Directions for this task>
Below, find the line containing "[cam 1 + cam" and the line containing "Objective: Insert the"; reproduce exactly those two and every line between them, omitting pictures.

Recorded data>
-.-.-

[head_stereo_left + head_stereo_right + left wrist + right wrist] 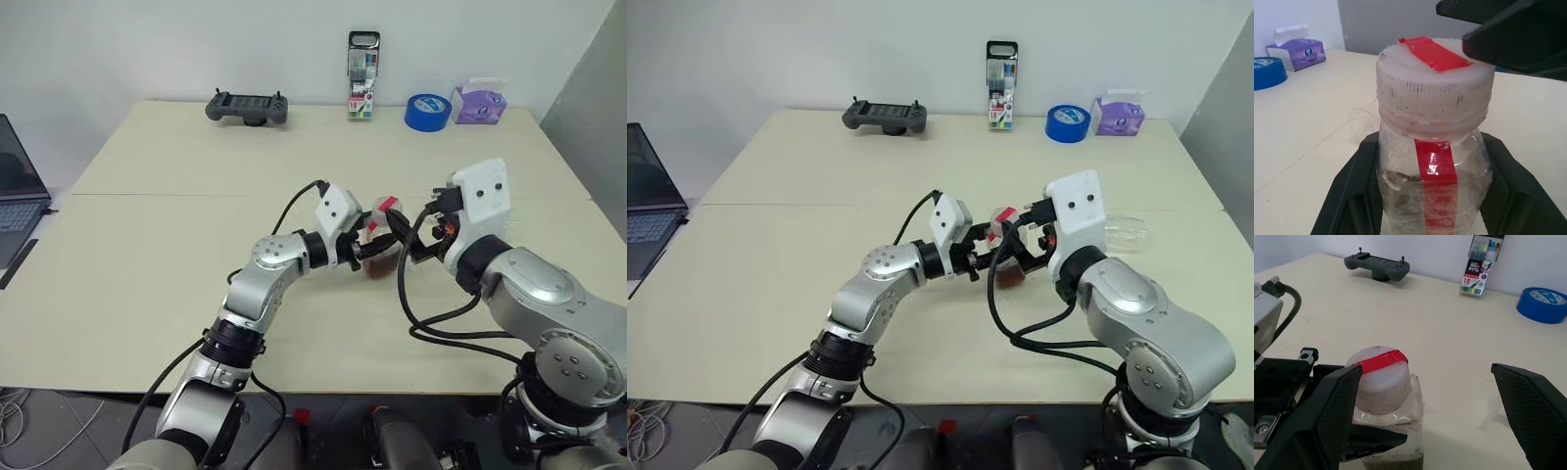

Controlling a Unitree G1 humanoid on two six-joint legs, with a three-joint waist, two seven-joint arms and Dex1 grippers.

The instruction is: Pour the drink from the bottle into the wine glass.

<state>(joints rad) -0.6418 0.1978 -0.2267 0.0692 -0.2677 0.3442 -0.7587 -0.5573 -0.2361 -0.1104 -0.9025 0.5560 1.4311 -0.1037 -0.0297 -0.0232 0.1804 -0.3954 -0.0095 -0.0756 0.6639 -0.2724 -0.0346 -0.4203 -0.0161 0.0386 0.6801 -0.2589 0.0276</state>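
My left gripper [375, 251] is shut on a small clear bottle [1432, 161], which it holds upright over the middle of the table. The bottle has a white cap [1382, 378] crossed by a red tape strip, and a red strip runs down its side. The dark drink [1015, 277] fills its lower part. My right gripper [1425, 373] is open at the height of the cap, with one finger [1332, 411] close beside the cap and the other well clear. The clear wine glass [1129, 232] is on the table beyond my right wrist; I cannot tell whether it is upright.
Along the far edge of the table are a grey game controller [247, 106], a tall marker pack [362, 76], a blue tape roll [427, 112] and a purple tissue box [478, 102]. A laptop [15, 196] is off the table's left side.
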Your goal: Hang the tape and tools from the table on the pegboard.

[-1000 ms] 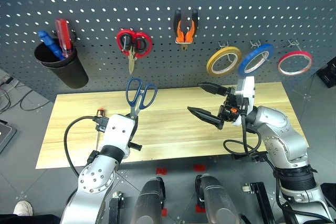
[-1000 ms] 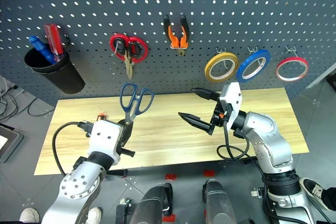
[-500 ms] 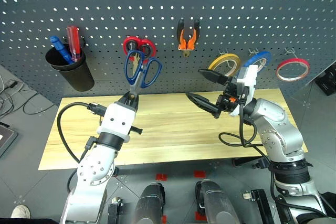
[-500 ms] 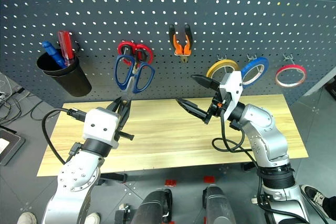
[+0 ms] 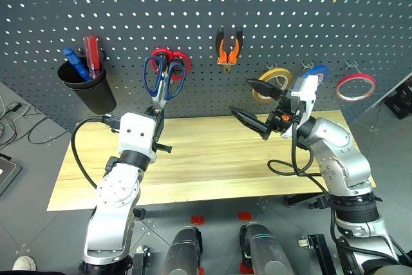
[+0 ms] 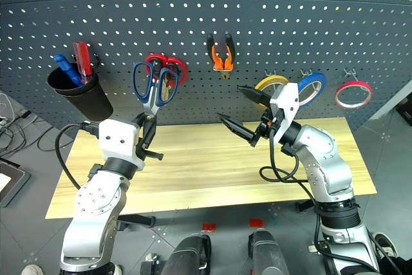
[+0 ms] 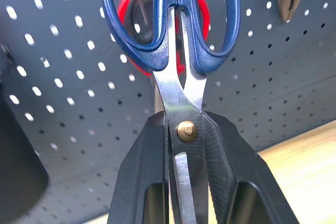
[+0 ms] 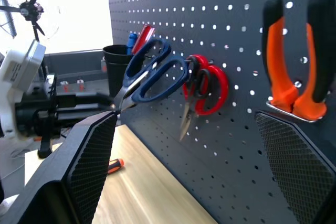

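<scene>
The left gripper [image 7: 184,145] is clamped on the blades of the blue scissors [image 5: 158,76], holding them handles-up against the pegboard [image 5: 193,4], overlapping the hung red scissors [image 5: 178,61]. The right gripper [image 5: 252,100] hangs with fingers apart above the table's [image 5: 212,159] back edge.

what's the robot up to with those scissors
It is hanging tools on the pegboard. The left gripper is shut on the blue-handled scissors at the pivot, handles up, right in front of the red-handled scissors on the board. The right gripper is open and holds nothing. The pliers and red tape roll already hang; an orange-handled screwdriver lies on the table.
</scene>
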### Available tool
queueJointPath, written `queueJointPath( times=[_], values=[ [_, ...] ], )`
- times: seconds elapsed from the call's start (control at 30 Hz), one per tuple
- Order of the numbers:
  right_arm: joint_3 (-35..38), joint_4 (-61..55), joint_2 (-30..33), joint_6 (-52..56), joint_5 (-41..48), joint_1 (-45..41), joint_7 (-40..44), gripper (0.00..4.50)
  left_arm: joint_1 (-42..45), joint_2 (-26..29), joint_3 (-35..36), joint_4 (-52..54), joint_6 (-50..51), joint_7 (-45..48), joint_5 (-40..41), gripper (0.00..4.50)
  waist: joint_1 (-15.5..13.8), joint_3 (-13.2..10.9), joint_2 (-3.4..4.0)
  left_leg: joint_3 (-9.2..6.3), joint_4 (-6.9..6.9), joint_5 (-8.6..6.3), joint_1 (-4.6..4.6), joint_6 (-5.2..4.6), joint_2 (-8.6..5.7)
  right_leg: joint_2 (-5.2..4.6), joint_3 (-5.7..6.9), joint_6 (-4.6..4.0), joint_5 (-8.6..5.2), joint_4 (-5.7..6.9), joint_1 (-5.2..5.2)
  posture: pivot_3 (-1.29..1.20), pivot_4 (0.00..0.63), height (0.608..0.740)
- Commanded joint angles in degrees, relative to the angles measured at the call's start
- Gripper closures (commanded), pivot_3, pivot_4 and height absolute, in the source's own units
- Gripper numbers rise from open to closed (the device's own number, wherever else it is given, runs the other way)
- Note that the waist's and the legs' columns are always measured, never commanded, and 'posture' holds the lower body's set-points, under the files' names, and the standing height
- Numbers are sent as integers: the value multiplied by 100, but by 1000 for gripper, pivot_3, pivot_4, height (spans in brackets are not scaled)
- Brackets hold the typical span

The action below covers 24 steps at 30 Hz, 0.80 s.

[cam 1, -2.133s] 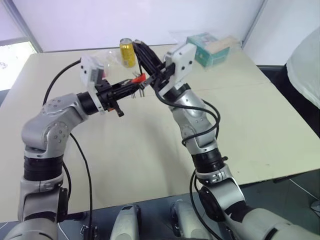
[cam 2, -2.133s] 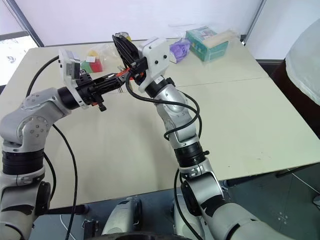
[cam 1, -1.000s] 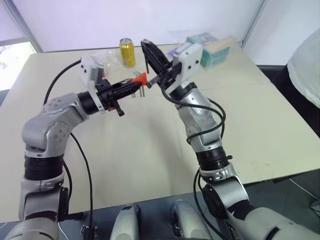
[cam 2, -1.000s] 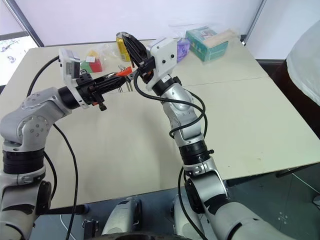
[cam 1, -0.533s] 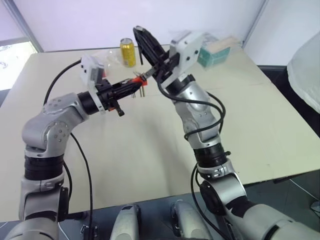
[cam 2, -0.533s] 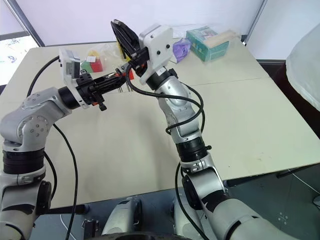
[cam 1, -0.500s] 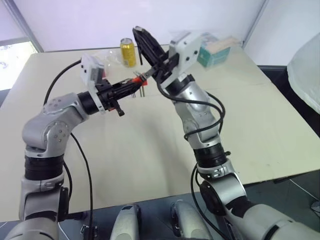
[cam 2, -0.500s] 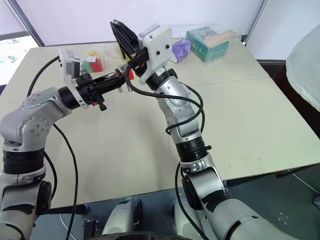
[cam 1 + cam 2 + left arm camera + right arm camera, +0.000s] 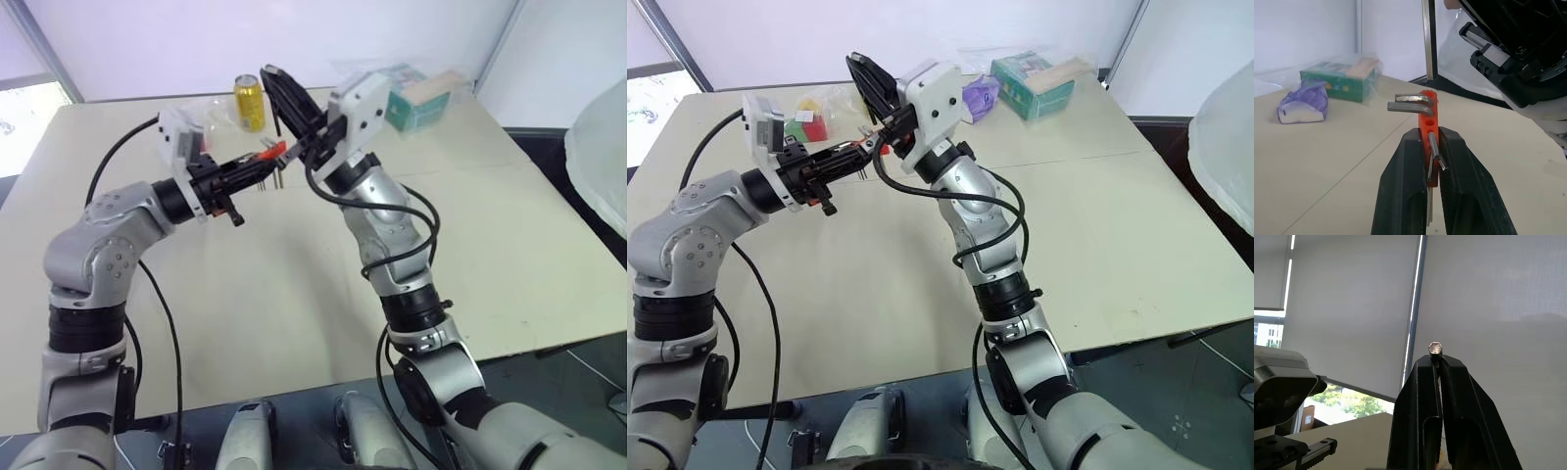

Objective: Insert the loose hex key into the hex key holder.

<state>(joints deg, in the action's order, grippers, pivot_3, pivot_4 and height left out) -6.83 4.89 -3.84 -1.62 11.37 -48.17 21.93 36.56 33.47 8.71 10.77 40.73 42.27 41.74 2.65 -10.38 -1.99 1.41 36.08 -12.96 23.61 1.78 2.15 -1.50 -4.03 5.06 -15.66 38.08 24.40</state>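
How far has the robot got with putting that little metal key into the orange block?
Done: the left gripper is shut on the hex key holder, and the right gripper is shut on the loose hex key. In hand: the key hangs upright with its lower end just above the top of the holder. Left: lowering it into a hole; it does not look seated yet.

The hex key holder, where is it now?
The hex key holder is held above the table between the left gripper's fingers, with the loose hex key hanging just above its top end.
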Motion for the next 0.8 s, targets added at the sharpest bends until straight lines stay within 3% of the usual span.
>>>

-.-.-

Answer box>
[cam 1 + cam 2 + left arm camera + right arm camera, +0.000s] 

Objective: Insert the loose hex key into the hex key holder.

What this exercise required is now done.